Despite Stalin's clampdown on "formalist" modern music around 1930, the Leningrad Conservatory (now the Rimsky-Korsakov Conservatory in Petrograd) remained an exciting place to study in the 1930s. Among its most promising students was pianist and composer Boris Goltz, a poor kid from Tashkent who had helped earned his family's keep from the age of 15 through playing piano in silent movie houses. Born in 1913, by the age of 22 Goltz was a published composer and soon would complete his exams through the public performance of his own piano concerto. Goltz was working on his first symphony when, on June 22, 1941, Germany nullified the Molotov-Ribbentrop Pact through invading Russia. Goltz put down his pen and picked up a rifle. He could have been evacuated from the city to Central Asia like most of his fellow students, but instead he fell, on March 3, 1942, while fighting during the 29-month long Siege of Leningrad, a protracted standoff that resulted in 1,500,000 civilian casualties.
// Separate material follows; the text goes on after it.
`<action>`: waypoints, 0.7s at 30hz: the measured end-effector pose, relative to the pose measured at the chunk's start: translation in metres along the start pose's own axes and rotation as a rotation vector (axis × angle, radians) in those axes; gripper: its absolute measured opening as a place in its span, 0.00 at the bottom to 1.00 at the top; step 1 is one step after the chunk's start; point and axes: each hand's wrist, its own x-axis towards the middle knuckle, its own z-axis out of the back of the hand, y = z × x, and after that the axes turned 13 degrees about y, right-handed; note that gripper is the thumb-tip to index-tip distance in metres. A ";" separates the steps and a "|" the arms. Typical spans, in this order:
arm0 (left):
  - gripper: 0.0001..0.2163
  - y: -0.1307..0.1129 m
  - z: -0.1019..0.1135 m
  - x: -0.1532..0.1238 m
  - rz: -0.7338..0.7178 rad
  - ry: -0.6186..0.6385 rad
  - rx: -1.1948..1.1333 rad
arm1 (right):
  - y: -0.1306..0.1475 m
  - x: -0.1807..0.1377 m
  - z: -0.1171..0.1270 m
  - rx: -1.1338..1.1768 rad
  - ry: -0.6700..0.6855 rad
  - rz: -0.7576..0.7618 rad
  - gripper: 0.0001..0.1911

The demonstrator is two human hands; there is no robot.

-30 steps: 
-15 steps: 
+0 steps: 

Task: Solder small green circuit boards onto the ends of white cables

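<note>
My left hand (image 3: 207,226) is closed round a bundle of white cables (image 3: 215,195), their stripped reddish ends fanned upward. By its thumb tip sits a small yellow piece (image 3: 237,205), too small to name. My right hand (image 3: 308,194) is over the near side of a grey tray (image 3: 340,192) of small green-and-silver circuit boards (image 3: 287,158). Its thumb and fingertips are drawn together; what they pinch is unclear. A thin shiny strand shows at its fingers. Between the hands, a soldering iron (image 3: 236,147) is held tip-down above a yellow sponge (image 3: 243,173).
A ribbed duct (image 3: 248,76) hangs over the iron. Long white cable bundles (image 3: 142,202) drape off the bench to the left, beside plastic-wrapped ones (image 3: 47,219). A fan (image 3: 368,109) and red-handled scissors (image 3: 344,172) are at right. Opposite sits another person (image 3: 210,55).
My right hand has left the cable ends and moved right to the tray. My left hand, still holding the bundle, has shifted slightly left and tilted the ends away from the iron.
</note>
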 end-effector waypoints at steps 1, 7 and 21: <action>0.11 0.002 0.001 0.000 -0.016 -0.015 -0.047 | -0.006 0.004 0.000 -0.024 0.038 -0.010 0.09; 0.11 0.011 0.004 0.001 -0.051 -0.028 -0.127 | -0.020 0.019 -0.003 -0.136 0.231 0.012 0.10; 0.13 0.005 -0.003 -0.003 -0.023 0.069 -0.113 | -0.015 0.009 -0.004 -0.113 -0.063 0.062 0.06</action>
That we know of Goltz at all is due to one of his classmates from the Leningrad Conservatory, legendary pianist Vladimir Sofronitsky, who made recordings of Goltz' music in about 1938. In modern times, pianist Sergei Podobedov has taken up the cause of Goltz, working with what remains of Goltz' oeuvre, which isn't much -- the piano concerto has disappeared, apparently for good, and what is left is heard on Music & Arts' Boris Goltz: Complete Works for Solo Piano: Goltz' Scherzo in E minor and his set of 24 Preludes, Op. 2. The Preludes date from 1934-35, and the Scherzo from anywhere between 1934 and 1940. In a general sense, Goltz can be seen as an extension of the post-romantic tradition exemplified by Rachmaninoff and Medtner, though in the specifics there are plenty of connections to contemporary trends. Scriabin, Prokofiev, and Shostakovich all figure in the mix, and Goltz seems to have been aware of the then lately discredited theory of modal rhythm of Boleslav Yavorsky. All of these influences wind their way through this music, and as "preludes" these tiny movements are only tangentially so; really they are character pieces and genre studies of various kinds. Often Goltz skillfully weaves one genre into another, and as genre itself is a kind of contract between the creator and listener, Goltz clearly wrote these highly evocative miniatures knowing that their clashes of content would evoke certain responses from his auditors. Most of us are not equipped at hand with the set of conditions that a Soviet listener in 1935 would have had, but nevertheless, "evocative" these little pieces are. It's a pity that Goltz did not live to create more than just the 24 of them, but in a way, all are crystalline and perfect.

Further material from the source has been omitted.